Stored data:

★ ★ ★ ★ ★

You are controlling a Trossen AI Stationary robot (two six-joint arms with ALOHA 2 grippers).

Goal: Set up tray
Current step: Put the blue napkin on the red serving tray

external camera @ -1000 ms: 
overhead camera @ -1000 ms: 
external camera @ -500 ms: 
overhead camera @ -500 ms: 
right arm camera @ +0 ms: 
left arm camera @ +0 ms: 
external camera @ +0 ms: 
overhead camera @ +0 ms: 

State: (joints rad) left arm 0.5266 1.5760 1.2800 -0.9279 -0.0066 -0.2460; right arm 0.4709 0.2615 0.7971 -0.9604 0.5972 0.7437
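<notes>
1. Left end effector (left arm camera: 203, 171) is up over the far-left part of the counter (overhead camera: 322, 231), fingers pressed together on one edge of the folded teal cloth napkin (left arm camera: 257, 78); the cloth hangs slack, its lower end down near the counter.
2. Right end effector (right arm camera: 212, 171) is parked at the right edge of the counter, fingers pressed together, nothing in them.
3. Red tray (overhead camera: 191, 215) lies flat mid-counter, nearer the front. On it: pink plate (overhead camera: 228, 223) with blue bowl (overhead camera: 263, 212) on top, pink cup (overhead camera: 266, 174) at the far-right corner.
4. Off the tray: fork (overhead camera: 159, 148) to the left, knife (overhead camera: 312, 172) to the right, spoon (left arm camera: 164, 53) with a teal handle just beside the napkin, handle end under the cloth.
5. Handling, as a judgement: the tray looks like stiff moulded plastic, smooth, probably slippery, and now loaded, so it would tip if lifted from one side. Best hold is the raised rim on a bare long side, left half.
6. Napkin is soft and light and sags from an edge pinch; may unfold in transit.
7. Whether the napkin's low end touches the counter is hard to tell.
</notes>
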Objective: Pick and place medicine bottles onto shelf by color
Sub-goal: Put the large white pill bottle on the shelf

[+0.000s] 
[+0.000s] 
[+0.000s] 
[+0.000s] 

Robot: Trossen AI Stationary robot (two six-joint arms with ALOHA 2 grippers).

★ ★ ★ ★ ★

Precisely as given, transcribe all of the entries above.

You are controlling a Trossen AI Stationary robot (two six-joint arms with ALOHA 2 grippers).

Goal: Set up tray
Current step: Put the blue napkin on the red serving tray

external camera @ -1000 ms: 
overhead camera @ -1000 ms: 
external camera @ -500 ms: 
overhead camera @ -500 ms: 
right arm camera @ +0 ms: 
left arm camera @ +0 ms: 
external camera @ +0 ms: 
overhead camera @ +0 ms: 

State: (joints rad) left arm 0.5266 1.5760 1.2800 -0.9279 -0.0066 -0.2460; right arm 0.4709 0.2615 0.7971 -0.9604 0.5972 0.7437
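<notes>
1. Left end effector (left arm camera: 203, 171) is up over the far-left part of the counter (overhead camera: 322, 231), fingers pressed together on one edge of the folded teal cloth napkin (left arm camera: 257, 78); the cloth hangs slack, its lower end down near the counter.
2. Right end effector (right arm camera: 212, 171) is parked at the right edge of the counter, fingers pressed together, nothing in them.
3. Red tray (overhead camera: 191, 215) lies flat mid-counter, nearer the front. On it: pink plate (overhead camera: 228, 223) with blue bowl (overhead camera: 263, 212) on top, pink cup (overhead camera: 266, 174) at the far-right corner.
4. Off the tray: fork (overhead camera: 159, 148) to the left, knife (overhead camera: 312, 172) to the right, spoon (left arm camera: 164, 53) with a teal handle just beside the napkin, handle end under the cloth.
5. Handling, as a judgement: the tray looks like stiff moulded plastic, smooth, probably slippery, and now loaded, so it would tip if lifted from one side. Best hold is the raised rim on a bare long side, left half.
6. Napkin is soft and light and sags from an edge pinch; may unfold in transit.
7. Whether the napkin's low end touches the counter is hard to tell.
</notes>
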Objective: Pick and place medicine bottles onto shelf by color
Sub-goal: Put the large white pill bottle on the shelf

[+0.000s] 
[+0.000s] 
[+0.000s] 
[+0.000s] 

Robot: Trossen AI Stationary robot (two six-joint arms with ALOHA 2 grippers).

This exercise requires no further output.